=== What you have to do ===
Within the records below, reproduce without change the lines from the line that has "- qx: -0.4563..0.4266" through the line that has "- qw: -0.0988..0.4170", and only those.

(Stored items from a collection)
-- Opening Marker --

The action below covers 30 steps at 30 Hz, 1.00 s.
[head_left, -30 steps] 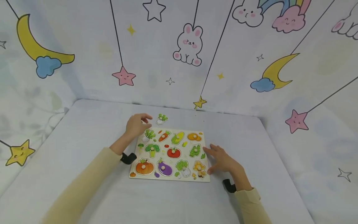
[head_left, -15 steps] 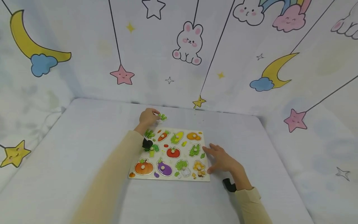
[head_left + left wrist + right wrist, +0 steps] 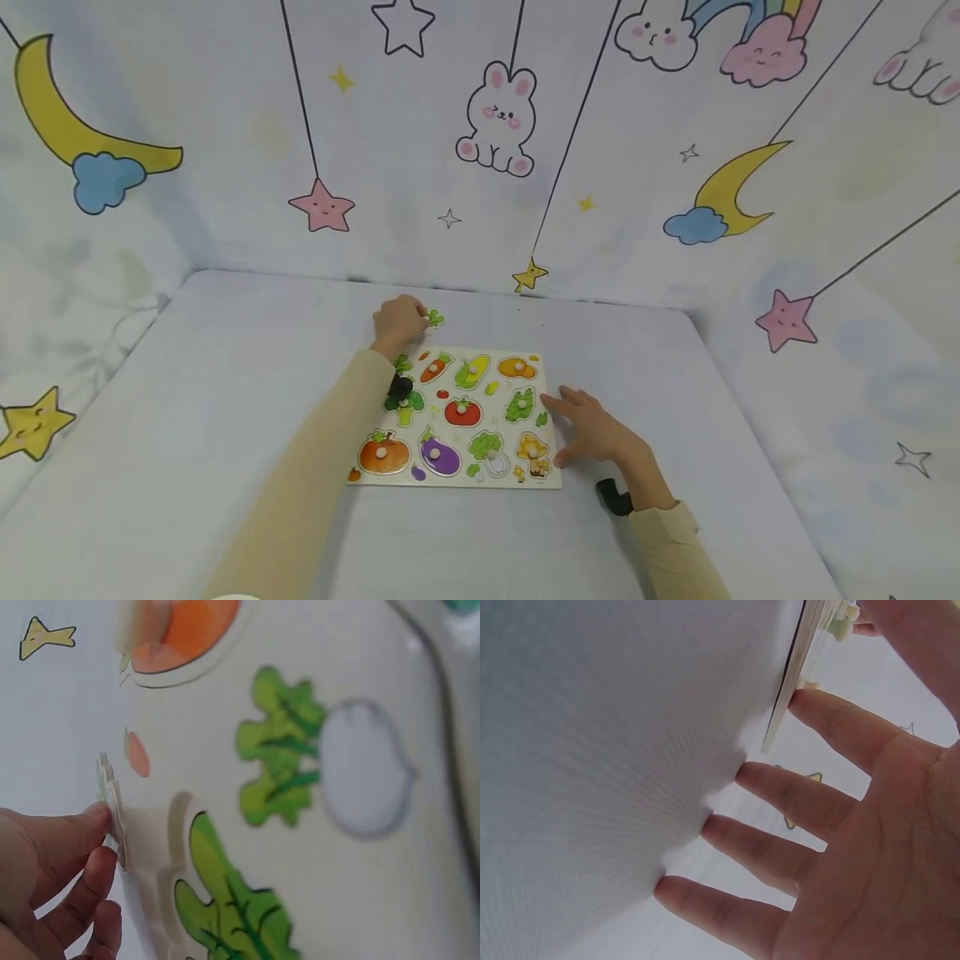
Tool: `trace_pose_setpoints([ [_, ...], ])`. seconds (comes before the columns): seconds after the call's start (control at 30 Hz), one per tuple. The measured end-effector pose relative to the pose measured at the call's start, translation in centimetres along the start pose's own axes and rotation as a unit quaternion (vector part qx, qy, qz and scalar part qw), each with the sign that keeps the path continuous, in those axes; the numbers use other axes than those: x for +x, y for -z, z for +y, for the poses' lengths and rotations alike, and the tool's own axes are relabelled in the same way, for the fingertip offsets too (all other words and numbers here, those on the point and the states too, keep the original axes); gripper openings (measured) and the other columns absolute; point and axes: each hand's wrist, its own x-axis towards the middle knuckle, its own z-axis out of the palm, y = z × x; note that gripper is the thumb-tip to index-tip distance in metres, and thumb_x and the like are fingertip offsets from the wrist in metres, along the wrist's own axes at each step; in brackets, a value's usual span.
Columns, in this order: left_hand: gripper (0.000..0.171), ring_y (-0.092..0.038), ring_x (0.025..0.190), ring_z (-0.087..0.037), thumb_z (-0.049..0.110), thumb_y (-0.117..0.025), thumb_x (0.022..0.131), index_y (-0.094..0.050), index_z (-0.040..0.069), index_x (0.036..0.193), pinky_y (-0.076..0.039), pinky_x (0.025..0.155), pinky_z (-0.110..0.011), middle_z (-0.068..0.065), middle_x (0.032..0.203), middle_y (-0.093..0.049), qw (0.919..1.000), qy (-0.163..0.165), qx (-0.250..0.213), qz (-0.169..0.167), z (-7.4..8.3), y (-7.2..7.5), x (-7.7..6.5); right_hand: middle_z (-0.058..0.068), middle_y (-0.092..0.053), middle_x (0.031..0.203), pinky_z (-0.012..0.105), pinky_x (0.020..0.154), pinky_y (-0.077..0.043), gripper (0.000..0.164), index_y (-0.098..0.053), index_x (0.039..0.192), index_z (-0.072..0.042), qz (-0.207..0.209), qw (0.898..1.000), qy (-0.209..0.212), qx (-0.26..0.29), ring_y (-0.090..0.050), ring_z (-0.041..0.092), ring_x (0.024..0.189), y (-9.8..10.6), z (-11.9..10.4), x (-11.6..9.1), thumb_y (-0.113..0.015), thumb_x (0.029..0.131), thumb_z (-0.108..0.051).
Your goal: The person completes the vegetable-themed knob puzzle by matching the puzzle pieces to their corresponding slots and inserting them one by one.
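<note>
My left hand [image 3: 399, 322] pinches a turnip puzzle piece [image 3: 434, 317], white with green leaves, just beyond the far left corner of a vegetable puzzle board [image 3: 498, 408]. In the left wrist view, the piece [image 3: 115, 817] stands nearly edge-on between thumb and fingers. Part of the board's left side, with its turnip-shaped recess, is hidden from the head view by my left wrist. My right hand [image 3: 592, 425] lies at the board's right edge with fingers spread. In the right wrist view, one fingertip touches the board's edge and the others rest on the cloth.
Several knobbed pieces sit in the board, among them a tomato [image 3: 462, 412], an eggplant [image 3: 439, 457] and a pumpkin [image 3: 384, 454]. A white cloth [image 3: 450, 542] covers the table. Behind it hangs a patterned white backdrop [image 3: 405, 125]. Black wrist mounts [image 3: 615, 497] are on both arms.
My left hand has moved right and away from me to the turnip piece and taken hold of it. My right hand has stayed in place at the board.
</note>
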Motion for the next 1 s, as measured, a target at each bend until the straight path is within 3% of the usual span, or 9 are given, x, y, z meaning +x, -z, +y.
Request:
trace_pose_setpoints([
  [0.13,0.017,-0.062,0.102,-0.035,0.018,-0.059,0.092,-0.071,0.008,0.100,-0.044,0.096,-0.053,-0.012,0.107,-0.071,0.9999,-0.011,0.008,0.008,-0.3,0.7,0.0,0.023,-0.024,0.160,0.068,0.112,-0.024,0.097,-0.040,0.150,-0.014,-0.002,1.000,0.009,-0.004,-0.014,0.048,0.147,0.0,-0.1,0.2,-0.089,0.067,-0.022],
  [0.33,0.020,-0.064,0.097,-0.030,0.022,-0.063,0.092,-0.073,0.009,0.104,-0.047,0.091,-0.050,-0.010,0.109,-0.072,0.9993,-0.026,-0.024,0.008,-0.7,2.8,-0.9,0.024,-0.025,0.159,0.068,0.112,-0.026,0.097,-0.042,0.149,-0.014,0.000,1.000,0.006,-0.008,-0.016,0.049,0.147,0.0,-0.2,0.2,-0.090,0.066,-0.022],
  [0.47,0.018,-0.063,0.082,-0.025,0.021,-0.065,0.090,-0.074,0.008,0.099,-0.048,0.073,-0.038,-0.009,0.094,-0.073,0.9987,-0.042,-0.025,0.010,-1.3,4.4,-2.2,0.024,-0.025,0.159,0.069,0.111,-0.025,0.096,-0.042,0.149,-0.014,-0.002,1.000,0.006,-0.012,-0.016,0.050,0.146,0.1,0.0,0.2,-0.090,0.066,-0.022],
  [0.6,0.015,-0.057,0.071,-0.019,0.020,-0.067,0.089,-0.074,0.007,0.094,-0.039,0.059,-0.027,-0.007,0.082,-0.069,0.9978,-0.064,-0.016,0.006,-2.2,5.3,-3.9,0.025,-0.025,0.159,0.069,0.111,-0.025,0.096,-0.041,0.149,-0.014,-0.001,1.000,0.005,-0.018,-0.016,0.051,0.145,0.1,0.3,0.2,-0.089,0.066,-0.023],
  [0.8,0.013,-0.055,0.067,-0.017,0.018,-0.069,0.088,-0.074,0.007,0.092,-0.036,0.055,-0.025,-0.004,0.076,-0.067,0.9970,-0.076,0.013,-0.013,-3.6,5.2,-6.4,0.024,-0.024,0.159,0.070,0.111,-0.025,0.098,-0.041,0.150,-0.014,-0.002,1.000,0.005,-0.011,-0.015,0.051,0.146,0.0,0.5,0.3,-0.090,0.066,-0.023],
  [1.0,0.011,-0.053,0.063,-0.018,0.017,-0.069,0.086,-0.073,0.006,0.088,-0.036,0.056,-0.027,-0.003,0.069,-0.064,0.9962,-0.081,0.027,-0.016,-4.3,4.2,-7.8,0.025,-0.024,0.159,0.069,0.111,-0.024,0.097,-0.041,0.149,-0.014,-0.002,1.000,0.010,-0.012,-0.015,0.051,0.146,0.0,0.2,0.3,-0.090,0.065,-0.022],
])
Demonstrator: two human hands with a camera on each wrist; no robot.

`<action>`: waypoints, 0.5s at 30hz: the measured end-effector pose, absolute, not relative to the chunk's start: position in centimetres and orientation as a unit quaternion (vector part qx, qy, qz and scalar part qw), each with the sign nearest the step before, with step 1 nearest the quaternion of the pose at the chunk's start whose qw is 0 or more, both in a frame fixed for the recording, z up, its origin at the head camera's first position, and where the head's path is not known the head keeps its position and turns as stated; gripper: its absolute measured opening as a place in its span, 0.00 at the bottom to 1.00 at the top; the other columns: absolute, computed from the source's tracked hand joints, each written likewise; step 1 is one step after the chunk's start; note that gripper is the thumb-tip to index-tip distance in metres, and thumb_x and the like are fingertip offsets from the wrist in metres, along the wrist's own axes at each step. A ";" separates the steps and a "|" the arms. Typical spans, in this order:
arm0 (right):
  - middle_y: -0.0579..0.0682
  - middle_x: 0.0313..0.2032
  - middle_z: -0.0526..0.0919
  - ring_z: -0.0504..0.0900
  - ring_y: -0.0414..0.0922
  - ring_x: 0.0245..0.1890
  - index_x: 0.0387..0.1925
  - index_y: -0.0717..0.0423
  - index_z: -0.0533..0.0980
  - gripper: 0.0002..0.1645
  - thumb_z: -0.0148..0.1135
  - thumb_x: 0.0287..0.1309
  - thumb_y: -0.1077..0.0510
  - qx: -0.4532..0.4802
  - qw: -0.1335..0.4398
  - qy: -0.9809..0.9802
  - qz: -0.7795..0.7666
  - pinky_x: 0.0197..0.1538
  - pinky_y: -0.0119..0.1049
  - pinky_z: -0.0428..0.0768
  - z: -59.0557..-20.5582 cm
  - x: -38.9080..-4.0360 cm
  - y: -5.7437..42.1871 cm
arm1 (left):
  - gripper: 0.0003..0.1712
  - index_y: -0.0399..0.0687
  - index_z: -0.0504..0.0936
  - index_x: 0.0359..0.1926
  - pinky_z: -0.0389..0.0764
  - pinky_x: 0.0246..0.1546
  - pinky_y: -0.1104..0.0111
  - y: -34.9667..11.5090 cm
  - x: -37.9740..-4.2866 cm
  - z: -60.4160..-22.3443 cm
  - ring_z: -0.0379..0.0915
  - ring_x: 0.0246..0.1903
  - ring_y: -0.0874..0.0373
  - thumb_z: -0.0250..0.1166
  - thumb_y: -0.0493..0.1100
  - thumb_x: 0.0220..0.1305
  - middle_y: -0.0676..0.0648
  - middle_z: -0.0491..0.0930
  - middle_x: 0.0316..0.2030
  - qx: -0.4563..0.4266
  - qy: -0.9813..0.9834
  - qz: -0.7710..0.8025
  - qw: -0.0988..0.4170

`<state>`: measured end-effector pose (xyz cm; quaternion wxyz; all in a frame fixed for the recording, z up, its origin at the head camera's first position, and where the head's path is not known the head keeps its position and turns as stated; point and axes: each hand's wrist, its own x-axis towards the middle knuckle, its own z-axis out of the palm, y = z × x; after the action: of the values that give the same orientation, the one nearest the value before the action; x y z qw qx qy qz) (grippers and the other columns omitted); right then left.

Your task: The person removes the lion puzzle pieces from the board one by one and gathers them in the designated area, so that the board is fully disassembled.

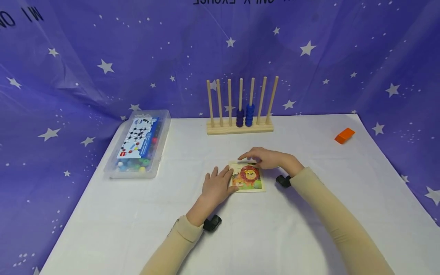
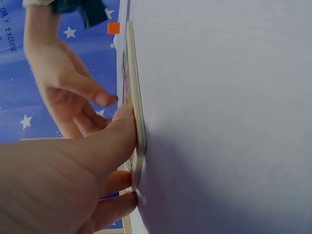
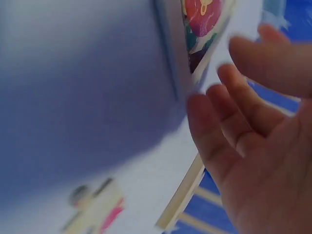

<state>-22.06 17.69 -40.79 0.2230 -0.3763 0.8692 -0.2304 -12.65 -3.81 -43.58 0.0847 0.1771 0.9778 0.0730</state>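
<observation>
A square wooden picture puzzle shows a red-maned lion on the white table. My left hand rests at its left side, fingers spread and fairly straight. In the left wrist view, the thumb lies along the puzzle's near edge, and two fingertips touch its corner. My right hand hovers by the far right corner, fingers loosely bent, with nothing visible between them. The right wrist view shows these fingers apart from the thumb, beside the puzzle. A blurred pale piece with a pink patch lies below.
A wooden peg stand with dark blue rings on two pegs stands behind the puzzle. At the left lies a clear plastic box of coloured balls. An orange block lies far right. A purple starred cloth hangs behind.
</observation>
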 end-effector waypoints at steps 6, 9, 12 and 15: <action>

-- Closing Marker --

=== Expected output ===
  - qx: -0.4563..0.4266
  - qy: -0.9813..0.9834
  - qz: -0.7710..0.8025
  - qw: -0.0988..0.4170

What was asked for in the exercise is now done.